Ema was also instrumental in co-founding the European Association for Sport Psychology, where she was elected as its first President.  She considered this organization as “her baby,” and navigated the federation through the first stormy years.  Later on in Israel she established the Israel Sport Psychology and Sociology Society.  She was elected as its first President, and went on to organize several more international and national conferences in sport psychology and motor learning in Israel.

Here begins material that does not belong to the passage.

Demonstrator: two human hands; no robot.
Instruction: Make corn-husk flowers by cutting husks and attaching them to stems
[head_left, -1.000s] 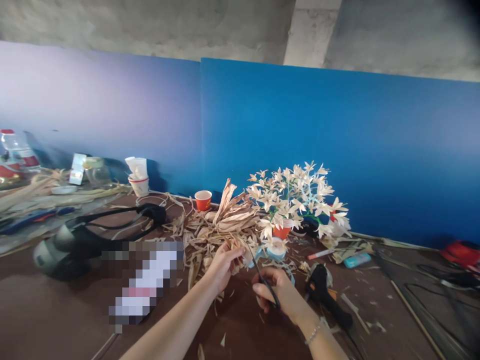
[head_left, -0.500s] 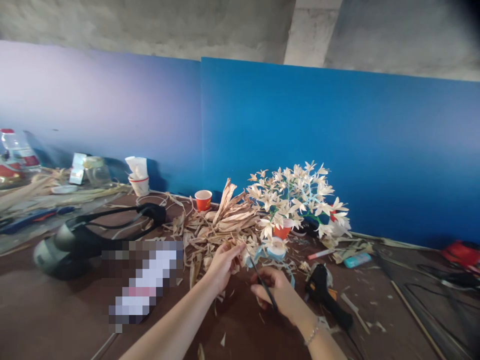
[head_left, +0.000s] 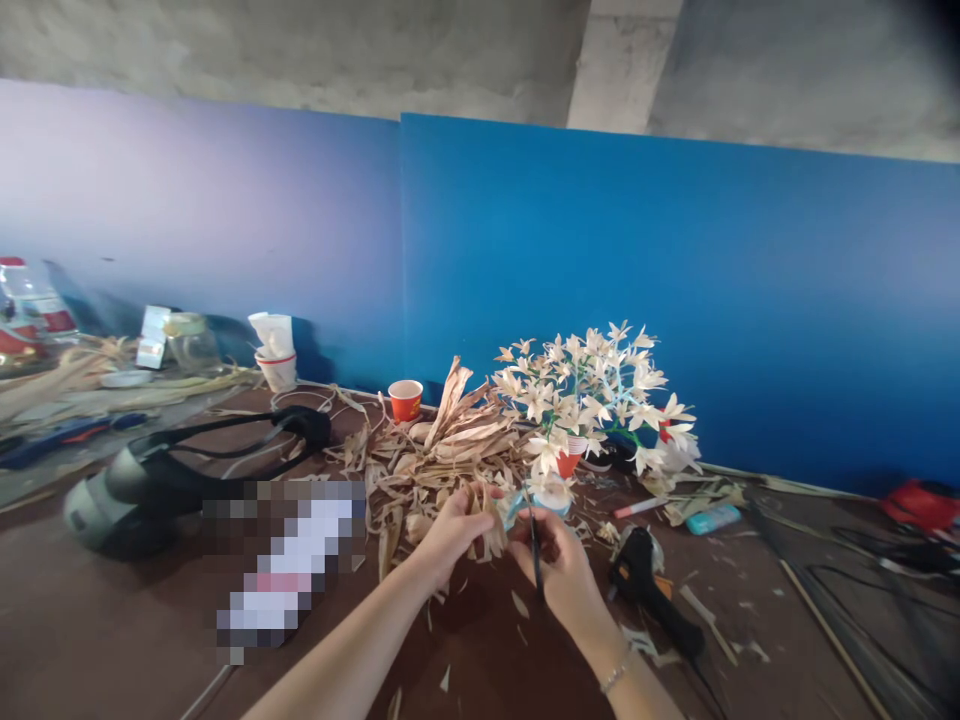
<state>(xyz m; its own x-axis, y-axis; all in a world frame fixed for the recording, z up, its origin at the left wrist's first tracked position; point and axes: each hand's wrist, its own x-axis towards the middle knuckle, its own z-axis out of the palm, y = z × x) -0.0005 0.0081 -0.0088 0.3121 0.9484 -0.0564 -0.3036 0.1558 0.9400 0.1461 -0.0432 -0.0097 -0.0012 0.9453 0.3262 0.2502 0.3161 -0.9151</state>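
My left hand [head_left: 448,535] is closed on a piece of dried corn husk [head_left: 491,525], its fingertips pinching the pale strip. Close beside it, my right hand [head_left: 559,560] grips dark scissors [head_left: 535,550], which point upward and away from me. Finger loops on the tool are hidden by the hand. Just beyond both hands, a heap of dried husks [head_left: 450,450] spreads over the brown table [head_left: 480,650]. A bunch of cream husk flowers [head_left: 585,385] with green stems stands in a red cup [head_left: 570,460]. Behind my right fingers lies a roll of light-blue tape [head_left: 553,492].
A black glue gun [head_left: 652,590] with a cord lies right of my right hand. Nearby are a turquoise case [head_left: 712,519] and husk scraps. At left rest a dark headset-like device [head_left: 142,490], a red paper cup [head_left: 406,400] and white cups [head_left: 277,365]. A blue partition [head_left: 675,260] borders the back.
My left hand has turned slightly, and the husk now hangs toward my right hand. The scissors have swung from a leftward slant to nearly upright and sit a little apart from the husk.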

   Ema continued her involvement in international organizations by serving as the Israeli liaison of the National Academy of Kinesiology and the International Association of Applied Psychology (IAAP).  For her major contributions to the field of Sport and Exercise Psychology, the ISSP awarded her the Distinguished International Sport Psychologist Award in 1993; an honor given to only five scholars since the establishment of the society in 1965.

   On March 11 of 2011, the international Sport Psychology community lost a very unique person, a strong woman in the mostly male-dominated sport psychology world at that time, a great colleague, and gentle friend.  Dr. Ema Geron will be remembered as a great woman who left a great legacy. Let her soul rest in peace.

Adapted from International Journal of Sport and Exercise Psychology, 9, 99-101 (2011).